THE PROBLEM.
What must be returned is the number of lines in the records holding the word "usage", with no other text.

Stored dataset items
---*---

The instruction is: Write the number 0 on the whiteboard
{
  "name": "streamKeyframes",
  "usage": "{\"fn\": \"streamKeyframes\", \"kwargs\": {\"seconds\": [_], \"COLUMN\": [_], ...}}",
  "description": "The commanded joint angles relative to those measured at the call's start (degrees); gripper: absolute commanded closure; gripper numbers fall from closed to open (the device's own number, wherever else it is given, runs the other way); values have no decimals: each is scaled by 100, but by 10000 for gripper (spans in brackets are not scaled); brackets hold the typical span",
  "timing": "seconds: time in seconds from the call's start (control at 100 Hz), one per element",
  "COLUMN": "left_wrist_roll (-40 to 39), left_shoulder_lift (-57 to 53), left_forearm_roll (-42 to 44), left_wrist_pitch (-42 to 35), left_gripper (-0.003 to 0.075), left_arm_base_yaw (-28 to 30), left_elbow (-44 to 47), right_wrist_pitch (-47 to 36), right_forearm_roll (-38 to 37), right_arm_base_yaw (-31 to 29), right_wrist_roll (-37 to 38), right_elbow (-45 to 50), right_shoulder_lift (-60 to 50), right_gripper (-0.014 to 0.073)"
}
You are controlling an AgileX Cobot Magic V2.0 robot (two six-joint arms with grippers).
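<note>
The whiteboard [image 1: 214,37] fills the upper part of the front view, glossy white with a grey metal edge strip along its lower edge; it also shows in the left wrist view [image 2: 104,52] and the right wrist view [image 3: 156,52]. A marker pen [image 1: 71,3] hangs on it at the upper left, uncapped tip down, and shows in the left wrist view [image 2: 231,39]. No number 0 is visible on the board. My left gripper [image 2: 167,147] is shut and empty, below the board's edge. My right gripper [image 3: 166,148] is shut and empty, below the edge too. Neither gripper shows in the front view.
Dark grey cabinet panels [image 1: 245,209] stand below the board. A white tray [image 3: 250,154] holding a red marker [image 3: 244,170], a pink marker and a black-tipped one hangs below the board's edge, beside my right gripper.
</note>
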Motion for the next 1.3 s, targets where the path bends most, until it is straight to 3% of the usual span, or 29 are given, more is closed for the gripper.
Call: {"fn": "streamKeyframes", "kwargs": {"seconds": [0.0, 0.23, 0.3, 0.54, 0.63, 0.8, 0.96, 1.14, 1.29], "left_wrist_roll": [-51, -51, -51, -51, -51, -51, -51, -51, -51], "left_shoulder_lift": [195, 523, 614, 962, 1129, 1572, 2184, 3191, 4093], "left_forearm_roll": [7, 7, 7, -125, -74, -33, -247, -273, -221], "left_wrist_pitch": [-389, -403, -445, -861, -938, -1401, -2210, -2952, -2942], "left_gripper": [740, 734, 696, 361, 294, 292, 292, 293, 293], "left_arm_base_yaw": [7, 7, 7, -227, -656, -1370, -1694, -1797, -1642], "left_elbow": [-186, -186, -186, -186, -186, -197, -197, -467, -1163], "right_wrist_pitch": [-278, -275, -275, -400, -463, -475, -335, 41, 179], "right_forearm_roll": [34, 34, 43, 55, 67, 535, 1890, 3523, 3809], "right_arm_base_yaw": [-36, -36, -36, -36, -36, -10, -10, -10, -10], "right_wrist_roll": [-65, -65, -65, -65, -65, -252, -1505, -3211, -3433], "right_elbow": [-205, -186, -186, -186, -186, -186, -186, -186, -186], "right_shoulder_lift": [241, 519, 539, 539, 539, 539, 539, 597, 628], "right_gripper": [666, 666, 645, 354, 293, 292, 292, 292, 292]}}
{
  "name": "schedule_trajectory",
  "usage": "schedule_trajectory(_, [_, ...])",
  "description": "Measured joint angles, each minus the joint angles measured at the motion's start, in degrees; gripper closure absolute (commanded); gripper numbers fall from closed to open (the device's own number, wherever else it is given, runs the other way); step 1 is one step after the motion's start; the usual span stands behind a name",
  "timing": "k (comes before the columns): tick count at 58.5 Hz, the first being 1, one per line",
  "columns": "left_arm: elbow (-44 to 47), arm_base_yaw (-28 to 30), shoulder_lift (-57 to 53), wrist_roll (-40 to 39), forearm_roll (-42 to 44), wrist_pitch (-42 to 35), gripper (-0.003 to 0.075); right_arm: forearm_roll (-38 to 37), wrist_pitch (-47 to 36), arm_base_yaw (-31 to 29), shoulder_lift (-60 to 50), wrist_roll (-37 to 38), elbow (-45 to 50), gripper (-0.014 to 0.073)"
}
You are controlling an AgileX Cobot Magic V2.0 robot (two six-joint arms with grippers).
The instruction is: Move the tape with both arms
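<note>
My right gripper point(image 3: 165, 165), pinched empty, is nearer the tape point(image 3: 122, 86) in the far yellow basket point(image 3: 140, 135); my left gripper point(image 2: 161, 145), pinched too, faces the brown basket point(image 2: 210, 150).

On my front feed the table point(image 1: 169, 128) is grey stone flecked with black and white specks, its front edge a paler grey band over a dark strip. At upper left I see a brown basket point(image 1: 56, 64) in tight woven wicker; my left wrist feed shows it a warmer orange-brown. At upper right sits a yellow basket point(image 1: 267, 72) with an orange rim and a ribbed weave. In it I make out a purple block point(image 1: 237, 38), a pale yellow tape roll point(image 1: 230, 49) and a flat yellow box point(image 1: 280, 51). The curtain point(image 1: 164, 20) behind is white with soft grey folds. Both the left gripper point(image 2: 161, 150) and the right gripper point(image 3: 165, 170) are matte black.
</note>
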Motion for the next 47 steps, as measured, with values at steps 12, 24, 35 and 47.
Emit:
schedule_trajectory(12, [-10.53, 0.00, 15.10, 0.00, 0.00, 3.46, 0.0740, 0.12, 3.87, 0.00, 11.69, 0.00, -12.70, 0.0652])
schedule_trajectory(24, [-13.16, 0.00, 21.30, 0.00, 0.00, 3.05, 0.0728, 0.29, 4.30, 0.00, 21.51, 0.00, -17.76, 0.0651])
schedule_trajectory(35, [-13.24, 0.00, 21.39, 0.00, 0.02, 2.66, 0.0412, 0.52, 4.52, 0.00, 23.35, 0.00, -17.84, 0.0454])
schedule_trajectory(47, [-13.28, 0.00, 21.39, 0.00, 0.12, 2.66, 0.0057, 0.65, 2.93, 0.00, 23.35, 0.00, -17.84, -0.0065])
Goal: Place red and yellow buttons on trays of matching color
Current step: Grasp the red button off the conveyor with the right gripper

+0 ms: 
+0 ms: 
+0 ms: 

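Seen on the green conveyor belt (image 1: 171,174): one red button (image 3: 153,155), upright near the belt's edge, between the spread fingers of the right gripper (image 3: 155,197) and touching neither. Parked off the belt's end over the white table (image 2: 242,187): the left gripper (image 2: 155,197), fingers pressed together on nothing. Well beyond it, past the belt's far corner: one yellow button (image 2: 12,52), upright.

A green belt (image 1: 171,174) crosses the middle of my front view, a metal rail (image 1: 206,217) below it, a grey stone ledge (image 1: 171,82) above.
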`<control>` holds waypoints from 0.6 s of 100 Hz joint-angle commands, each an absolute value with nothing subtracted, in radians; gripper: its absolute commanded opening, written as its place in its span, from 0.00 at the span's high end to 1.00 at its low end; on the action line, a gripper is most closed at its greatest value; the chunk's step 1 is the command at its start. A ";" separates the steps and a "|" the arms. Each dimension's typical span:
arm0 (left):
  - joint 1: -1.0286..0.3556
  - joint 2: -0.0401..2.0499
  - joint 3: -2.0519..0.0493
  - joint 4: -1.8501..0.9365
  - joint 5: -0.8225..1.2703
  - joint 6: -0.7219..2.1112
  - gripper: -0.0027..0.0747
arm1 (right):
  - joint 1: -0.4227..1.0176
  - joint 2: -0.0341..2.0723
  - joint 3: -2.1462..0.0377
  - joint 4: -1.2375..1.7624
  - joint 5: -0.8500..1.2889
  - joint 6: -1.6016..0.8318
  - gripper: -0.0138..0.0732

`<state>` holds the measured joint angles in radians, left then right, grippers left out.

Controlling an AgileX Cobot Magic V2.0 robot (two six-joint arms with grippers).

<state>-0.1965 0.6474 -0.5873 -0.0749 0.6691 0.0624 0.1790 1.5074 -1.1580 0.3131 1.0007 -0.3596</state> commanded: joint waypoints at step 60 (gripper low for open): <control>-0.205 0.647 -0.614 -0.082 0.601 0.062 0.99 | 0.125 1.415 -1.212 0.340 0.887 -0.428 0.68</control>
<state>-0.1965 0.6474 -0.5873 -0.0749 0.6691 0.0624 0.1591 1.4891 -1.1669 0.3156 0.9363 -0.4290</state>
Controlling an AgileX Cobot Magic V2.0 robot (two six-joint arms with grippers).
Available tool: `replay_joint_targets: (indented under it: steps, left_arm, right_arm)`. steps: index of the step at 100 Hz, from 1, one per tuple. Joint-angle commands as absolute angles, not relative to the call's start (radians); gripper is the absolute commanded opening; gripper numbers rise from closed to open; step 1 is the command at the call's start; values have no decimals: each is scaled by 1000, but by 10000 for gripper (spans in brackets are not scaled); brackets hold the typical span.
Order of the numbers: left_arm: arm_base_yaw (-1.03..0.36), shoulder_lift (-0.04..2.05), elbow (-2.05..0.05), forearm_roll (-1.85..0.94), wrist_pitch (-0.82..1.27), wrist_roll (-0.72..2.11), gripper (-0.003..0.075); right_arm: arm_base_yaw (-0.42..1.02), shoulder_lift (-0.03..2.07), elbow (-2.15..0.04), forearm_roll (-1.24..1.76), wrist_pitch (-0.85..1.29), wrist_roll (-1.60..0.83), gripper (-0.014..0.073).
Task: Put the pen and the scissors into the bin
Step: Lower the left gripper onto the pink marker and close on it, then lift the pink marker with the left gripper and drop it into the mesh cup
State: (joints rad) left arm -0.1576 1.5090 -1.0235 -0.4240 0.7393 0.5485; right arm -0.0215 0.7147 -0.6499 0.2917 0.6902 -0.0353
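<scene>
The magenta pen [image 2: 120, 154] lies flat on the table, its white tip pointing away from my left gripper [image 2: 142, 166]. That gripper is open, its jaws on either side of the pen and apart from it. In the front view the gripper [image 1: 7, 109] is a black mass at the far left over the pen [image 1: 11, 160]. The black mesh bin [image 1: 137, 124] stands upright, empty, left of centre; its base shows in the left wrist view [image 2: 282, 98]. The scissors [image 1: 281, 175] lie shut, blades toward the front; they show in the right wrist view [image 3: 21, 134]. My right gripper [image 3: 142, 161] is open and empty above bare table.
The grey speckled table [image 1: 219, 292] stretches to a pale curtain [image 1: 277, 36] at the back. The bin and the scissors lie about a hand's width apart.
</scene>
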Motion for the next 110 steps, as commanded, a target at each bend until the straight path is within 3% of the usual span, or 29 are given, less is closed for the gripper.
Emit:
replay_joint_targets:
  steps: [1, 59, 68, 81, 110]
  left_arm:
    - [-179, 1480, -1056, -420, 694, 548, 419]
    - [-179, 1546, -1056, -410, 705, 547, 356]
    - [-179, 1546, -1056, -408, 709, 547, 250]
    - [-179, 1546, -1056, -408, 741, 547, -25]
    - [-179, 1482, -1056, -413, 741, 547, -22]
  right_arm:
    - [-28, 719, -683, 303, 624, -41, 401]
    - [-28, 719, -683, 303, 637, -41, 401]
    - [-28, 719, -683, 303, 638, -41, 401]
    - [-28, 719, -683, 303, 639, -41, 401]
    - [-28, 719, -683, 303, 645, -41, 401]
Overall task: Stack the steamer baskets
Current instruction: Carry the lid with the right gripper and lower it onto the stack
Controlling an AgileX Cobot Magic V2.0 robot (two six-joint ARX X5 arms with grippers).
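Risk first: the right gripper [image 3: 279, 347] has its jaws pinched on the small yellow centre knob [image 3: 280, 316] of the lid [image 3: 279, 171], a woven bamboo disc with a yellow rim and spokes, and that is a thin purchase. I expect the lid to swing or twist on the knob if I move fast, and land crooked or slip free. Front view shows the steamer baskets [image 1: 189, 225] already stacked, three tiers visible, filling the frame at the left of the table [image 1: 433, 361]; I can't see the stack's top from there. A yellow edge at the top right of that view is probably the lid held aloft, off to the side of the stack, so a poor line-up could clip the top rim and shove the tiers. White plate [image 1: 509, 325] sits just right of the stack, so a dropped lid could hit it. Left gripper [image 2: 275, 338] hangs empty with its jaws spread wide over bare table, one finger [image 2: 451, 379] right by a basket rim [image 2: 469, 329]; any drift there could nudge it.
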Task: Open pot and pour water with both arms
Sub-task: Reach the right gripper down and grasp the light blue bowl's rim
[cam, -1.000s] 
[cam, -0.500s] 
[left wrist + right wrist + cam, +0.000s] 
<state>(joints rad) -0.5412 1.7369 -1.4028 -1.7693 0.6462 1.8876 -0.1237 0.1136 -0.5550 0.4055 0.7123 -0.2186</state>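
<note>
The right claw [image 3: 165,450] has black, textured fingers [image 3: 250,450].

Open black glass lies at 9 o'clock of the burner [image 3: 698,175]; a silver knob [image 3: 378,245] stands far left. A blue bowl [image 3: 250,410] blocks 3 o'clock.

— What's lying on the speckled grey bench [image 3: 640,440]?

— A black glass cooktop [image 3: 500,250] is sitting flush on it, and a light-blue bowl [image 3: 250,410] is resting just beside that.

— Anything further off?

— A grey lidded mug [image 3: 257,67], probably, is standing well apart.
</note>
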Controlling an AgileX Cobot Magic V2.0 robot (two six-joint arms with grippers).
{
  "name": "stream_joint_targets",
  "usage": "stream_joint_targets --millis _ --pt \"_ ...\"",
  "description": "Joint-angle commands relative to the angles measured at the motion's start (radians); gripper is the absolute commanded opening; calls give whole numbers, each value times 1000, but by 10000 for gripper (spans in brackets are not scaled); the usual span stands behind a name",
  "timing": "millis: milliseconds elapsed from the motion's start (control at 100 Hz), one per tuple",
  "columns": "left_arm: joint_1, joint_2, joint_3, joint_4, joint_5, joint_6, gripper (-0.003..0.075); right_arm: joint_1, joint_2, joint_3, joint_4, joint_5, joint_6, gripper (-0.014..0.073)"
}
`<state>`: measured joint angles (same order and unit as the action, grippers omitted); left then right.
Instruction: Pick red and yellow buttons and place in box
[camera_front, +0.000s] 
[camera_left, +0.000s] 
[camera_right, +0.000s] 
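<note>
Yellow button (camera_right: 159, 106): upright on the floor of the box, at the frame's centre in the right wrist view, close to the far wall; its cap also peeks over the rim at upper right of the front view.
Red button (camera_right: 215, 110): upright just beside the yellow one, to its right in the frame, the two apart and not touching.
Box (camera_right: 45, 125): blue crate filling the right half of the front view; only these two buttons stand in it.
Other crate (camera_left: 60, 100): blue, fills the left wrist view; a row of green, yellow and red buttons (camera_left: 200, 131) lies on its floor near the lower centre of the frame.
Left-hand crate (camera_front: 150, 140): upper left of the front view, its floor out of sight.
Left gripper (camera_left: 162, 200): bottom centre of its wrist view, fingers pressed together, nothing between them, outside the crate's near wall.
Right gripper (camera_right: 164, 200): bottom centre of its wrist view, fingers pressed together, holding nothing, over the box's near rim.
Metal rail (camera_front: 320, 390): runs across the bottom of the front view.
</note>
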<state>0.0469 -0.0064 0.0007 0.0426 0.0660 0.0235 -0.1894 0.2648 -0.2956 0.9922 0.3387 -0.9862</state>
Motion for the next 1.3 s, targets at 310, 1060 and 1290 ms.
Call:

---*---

TASK RESULT.
3